Raw data =
——
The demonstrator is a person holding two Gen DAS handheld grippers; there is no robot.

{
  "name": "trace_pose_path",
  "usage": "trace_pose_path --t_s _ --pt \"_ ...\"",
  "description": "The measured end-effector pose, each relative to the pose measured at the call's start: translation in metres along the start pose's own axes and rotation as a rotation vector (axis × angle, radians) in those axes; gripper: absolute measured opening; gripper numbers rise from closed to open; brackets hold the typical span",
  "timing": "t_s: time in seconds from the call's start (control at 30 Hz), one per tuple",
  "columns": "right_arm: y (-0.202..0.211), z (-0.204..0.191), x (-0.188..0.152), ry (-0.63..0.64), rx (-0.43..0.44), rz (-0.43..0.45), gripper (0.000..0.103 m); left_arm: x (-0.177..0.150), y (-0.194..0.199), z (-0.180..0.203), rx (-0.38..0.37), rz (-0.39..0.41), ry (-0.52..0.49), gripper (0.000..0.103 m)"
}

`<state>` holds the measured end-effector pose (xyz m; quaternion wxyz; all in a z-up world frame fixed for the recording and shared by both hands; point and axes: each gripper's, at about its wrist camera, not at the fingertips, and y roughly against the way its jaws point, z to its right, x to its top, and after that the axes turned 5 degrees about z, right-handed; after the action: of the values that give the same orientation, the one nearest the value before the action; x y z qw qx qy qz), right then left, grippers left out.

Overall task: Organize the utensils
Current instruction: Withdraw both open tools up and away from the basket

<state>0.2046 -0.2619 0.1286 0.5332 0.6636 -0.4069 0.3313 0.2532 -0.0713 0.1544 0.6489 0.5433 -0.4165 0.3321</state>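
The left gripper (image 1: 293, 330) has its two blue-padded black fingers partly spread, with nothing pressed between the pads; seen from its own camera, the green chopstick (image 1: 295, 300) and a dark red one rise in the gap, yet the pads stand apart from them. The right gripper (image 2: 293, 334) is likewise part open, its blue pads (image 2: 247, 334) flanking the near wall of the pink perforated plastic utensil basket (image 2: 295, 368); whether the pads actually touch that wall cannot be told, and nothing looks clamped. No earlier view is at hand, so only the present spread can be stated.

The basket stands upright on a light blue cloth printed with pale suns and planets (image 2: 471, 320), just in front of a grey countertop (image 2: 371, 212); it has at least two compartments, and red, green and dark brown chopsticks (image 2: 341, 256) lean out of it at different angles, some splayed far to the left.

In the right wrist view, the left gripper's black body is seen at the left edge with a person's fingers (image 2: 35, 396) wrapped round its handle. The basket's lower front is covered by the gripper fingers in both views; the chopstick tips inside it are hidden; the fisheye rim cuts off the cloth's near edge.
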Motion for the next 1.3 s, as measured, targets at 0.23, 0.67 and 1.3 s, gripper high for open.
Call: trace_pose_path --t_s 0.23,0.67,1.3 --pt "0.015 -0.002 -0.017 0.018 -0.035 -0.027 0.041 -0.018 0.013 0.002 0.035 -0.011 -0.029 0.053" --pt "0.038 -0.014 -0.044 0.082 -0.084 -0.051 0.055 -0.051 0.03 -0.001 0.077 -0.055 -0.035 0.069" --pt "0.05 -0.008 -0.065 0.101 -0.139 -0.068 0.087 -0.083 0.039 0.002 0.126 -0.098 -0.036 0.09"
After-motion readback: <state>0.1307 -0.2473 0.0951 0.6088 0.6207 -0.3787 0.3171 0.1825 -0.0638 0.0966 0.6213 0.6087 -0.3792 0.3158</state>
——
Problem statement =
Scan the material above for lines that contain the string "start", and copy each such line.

Response area =
  "description": "The measured end-effector pose, each relative to the pose measured at the call's start: translation in metres along the start pose's own axes and rotation as a rotation vector (axis × angle, radians) in those axes; gripper: absolute measured opening; gripper numbers rise from closed to open; brackets hold the typical span",
  "timing": "t_s: time in seconds from the call's start (control at 30 Hz), one per tuple",

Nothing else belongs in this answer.